The Array Data Structure
by
Arrays are a basic data structure that can be used in virtually all programming languages. They have the following key features:
- fixed size
- array size and item type must be known upfront
- items are stored in a contiguous memory location
- items must have the same type
- indexed by contiguous positive integers
I have previously written a blog post about the basic features of arrays and examples in C++
, where I describe arrays only in the context of C++. Now I want to take a step back and look at the general data structure of arrays.
Creating Arrays
When creating an array, think of the memory as blocks, each one has the size of your array type. So if we create an array in C with char* myarray[6];
, the program will look at the memory and find the next available free block of 6 bytes, because a char
is exactly one byte.
Let’s assume our memory looks like this, where each []
block contains one byte and [-]
means the memory is already taken up by another part of the program.
1 2 3 4 5 6 7 8 9 10 11 12 13 14 15 16
[-] [-] [ ] [ ] [-] [-] [-] [-] [ ] [ ] [ ] [ ] [ ] [ ] [ ] [ ]

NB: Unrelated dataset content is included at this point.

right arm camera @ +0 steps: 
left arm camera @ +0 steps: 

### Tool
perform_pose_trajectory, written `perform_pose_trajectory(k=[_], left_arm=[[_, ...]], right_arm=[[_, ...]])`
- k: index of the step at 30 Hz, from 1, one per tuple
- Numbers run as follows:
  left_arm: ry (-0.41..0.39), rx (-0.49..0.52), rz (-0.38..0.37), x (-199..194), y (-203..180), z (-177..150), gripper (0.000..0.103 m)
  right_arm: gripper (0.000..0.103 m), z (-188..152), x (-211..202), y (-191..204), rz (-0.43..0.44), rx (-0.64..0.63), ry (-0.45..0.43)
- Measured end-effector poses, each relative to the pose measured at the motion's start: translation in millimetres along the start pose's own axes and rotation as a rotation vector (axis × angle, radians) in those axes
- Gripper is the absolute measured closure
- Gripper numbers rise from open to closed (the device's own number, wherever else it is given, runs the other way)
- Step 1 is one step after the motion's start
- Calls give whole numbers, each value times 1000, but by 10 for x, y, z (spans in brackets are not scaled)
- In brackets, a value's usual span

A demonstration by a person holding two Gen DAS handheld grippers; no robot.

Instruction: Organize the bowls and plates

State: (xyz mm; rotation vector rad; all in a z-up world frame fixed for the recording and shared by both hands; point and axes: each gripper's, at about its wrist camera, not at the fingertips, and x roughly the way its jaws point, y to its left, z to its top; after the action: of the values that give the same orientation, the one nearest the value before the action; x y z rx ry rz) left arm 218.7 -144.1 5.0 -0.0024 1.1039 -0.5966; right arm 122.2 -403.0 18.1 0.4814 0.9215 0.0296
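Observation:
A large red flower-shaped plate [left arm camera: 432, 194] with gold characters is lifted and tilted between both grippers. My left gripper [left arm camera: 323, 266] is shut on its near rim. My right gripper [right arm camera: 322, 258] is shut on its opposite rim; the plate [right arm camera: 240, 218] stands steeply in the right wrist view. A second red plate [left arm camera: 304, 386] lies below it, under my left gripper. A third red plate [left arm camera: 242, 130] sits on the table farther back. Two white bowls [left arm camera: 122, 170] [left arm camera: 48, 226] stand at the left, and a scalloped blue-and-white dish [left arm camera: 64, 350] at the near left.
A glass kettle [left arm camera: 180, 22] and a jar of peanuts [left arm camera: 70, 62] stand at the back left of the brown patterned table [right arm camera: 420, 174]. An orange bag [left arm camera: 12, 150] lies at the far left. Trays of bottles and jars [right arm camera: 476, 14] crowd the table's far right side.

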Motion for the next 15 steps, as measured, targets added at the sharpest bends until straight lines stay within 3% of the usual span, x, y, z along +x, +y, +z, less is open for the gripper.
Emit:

The second and third block is free, but we need six blocks of contiguous memory, so that’s not an option. The ninth block is free and the six blocks following it are free too. Sounds like we have found just the right spot. Let’s mark the new reserved memory space for our array with [+]
.
1 2 3 4 5 6 7 8 9 10 11 12 13 14 15 16
[-] [-] [ ] [ ] [-] [-] [-] [-] [+] [+] [+] [+] [+] [+] [ ] [ ]
Accessing or Updating an Array Item at an Index
Complexity = O(1)
The nature of arrays makes it very cheap to access items, because the memory location of each item can be calculated by using the head pointer (pointing to the first item), the index and the item type. Let’s assume we have an array defined like this
int arr[3] = {1, 2, 3};
Accessing item 2
can happen in constant time, because all the machine has to do is to calculate headPtr + typeSize * (index - first-index)
. This makes it easy to access even with very large arrays.
One downside is that we can easily make the mistake of trying to access an index that’s larger than the size of the array. The program will happily abide and give us the random number that happens to live at the given memory location. Although most programming languages have array implementations that protect you from that kind of thin.
Updating an array item follows the same logic of calculating the address of the item in constant time, regardless of the item position or array size.
Insertion or Deletion of Array Items at an Index
Complexity = O(n)
Inserting a new item at an index requires linear time complexity at worst case. To insert a new item at the very first position we have to move every item to the next position, to be able to squeeze the new item in.
Similarly, to delete an item, we have to move every item after the deleted index one place to the left.
However, there is a special case of insertion or deletion at the end of the array. This happens in constant time, because there are no items to the right that have to be moved afterwards. (Except for dynamic arrays, where insertion can mean that the whole array has to be re-allocate in a different memory location)
Traversing the Array
Complexity = O(n)
The time complexity of traversing an array is linear, because we can simply move the iterator forward one step at a time until we come to the end of the array.
Other things to consider
There are static and dynamic arrays, with the latter being an abstract data structure. Dynamic arrays can grow and shrink dynamically and re-allocate a larger base-array if the size reaches the capacity limit. Implementations of dynamic arrays are for example vector
in C++ and list
in Python.
Static arrays are fixed in size, that means that they can’t grow or shrink. It is necessary to create a new array, copy the items, and free the old array. Dynamic arrays don’t have that limitation, but there it can also be necessary to re-allocate the array.
Array indexes are often zero-based. Some languages use one-based index and others let you specify the index. Arrays are indexed by contiguous integers.
Multi-Dimensional Arrays
Since arrays are a basic data structure, they can contain other arrays. Technically there is no limit on how deeply arrays are nested.